Modern Cyberstudies and the DIONS Nexus

Modern Cyberstudies and the DIONS Nexus

Beyond the fact that my latest book, “Digital Culture in the Platform Era: Studying Celebrity, Influence, and Superstars Online,” has given me a place to flesh out some of my previous concepts I covered with a little more clarity, the book became a way to organize my research agenda to the point that I can share it with others without tripping up. It was hard to craft the narrative thread that tied all of my interests together into one logical presentation. I could highlight terms with clarity.
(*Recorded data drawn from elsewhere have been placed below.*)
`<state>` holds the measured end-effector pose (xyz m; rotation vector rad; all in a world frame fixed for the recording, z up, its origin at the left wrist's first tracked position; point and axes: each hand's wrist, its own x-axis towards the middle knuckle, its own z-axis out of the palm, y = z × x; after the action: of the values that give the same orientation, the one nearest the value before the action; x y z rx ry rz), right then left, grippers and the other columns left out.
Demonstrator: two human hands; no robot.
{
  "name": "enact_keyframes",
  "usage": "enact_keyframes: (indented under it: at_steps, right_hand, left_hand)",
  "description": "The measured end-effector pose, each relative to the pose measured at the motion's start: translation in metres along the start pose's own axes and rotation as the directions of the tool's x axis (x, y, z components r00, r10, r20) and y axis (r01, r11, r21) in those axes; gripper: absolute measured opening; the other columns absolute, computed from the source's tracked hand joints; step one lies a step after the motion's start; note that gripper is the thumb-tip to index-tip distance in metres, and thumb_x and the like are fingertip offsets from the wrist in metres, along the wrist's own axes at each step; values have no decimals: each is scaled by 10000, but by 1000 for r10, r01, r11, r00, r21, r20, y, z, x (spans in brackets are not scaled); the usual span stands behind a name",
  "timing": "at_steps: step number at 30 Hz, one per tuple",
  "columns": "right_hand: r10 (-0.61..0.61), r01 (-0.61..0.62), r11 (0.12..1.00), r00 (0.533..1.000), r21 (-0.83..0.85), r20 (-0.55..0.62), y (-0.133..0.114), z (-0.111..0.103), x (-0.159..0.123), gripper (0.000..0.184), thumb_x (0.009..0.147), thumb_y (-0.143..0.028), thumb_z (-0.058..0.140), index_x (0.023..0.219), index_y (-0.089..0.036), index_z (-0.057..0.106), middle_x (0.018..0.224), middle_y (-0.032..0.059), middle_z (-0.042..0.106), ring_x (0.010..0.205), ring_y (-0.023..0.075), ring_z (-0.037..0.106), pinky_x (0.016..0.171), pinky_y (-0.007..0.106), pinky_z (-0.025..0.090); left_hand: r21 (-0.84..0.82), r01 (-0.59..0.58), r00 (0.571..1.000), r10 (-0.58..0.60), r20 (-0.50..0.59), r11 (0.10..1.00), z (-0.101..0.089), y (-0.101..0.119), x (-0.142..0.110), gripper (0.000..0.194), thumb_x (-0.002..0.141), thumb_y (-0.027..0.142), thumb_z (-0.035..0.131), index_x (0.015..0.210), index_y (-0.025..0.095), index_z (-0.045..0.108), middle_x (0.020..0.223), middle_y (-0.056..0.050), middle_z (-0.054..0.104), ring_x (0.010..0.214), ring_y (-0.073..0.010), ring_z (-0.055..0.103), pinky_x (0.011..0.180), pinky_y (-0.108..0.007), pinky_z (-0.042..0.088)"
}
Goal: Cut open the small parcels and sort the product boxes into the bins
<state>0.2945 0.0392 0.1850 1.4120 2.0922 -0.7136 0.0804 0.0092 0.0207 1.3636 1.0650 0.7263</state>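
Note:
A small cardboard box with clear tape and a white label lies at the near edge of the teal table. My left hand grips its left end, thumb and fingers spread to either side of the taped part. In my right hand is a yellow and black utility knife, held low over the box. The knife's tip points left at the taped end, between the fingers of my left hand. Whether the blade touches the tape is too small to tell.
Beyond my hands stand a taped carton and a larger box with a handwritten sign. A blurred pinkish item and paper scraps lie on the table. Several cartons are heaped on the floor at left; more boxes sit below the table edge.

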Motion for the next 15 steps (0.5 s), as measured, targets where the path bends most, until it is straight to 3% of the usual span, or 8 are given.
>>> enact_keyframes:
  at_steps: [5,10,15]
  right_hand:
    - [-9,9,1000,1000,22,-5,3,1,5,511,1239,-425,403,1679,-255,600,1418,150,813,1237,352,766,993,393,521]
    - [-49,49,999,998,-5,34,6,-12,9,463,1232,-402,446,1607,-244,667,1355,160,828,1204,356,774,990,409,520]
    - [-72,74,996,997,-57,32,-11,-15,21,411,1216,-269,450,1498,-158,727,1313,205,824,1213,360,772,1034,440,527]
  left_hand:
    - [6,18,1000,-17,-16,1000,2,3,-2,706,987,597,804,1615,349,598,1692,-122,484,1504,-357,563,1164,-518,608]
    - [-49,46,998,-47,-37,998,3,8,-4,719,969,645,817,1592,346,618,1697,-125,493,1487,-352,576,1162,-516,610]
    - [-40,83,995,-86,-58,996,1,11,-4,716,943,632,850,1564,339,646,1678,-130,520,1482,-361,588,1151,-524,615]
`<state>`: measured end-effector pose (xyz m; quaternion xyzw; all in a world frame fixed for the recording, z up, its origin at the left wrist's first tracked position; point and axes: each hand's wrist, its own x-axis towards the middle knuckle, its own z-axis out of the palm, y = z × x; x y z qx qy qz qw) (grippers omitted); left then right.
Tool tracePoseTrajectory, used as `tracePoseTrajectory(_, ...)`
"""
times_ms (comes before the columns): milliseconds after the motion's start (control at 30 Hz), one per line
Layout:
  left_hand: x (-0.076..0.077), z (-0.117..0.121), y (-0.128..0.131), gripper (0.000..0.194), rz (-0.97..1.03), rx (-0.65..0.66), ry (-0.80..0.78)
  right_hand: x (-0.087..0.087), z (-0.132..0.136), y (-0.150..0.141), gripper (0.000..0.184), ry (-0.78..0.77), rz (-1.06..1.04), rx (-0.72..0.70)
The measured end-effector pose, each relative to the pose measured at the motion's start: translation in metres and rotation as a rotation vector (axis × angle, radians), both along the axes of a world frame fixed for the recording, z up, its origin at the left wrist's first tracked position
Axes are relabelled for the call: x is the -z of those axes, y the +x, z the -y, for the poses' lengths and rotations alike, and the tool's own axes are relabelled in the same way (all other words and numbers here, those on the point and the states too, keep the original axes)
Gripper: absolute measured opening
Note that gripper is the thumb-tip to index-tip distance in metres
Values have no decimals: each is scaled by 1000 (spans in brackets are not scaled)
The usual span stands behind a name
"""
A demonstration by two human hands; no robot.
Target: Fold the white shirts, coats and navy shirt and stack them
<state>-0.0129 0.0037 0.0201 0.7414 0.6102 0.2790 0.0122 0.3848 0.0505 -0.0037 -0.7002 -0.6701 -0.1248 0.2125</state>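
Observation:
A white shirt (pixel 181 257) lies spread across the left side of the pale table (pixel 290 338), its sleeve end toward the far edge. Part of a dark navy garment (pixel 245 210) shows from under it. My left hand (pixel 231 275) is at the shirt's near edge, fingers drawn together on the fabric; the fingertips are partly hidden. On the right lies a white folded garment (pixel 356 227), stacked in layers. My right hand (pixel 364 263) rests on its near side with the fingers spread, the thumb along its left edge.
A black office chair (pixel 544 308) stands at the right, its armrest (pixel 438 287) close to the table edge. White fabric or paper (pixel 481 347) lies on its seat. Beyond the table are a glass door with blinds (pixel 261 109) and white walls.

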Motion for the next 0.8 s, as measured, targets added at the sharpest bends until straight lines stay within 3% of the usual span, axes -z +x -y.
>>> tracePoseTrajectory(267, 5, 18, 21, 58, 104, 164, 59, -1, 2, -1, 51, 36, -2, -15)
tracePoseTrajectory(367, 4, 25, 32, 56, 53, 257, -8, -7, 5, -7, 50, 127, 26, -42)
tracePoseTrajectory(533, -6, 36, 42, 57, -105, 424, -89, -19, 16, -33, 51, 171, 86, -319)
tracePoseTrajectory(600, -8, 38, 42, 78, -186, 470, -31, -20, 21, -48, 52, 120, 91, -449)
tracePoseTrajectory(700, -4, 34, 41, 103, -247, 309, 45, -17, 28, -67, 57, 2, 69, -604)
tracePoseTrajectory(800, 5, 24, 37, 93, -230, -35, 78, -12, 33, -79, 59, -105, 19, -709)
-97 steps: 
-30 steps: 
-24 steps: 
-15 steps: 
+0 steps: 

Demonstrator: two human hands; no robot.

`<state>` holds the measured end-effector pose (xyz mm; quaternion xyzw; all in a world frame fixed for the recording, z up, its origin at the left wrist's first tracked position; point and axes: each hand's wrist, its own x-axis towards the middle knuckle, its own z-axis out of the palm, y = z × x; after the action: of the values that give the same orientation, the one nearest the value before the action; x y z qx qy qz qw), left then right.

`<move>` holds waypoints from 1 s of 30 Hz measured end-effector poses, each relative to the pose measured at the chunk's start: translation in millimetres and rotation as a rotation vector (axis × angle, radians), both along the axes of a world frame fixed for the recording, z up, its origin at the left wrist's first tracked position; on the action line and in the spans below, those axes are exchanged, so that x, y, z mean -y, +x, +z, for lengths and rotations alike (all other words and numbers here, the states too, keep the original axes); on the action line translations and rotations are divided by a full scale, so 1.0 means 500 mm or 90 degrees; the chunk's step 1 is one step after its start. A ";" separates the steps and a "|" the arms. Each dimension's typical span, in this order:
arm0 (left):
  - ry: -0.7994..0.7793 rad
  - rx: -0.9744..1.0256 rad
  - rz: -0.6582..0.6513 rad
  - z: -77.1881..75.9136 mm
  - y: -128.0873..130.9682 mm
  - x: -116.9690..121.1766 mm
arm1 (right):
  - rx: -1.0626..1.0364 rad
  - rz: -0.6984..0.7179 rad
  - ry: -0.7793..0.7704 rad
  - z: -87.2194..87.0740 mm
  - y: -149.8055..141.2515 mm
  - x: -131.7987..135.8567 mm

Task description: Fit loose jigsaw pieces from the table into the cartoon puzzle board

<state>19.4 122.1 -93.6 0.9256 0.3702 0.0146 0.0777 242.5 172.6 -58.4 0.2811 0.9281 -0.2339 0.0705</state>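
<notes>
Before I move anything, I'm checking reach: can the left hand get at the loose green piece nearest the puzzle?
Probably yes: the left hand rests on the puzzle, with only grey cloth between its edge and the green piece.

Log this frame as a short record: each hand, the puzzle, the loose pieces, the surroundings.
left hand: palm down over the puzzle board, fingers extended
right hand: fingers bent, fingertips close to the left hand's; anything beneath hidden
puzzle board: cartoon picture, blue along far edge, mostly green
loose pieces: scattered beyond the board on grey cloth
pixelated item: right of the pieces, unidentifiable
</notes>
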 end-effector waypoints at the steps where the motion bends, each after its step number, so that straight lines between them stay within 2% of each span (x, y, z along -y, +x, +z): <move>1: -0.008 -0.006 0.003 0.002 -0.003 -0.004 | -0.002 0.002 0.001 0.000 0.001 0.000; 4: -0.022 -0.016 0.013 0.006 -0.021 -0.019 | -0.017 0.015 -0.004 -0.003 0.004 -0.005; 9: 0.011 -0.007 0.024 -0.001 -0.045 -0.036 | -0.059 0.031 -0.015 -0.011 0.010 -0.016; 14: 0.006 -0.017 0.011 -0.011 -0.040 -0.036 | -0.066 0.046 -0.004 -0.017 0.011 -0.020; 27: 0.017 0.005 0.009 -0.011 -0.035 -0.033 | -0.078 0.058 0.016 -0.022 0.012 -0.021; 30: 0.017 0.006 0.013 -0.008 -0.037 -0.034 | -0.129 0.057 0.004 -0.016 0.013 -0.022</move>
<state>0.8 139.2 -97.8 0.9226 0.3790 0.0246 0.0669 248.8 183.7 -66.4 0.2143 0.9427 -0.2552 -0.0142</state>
I could define memes as “active, multilayered communication constructions that are influenced by social factors and represent a mode of individual expression, in which meaning-making is controlled by both a community that understands that the whole of the work is greater than the sum of its parts and a collective that places that creative content into some part of the broader cultural industry embedded in society.” It is also easy to point at defining nanocelebrities as “any credential expert in a given field of study who tends to grow their fame, popularity, and/or recognition by shaping their knowledge effectively into content that is suitable for social media and compelling them to read, listen to, and watch” or platform persona dynamics as the “presentational adjustments one makes as they shift from one website community to another that impacts their communication practices or aesthetic decisions of who they are in those spaces.” What was lacking in this overview of terminology was the broad themes that tied all of the efforts together from my publications over the past decade. I think I can point to five after some reflection time on the subject.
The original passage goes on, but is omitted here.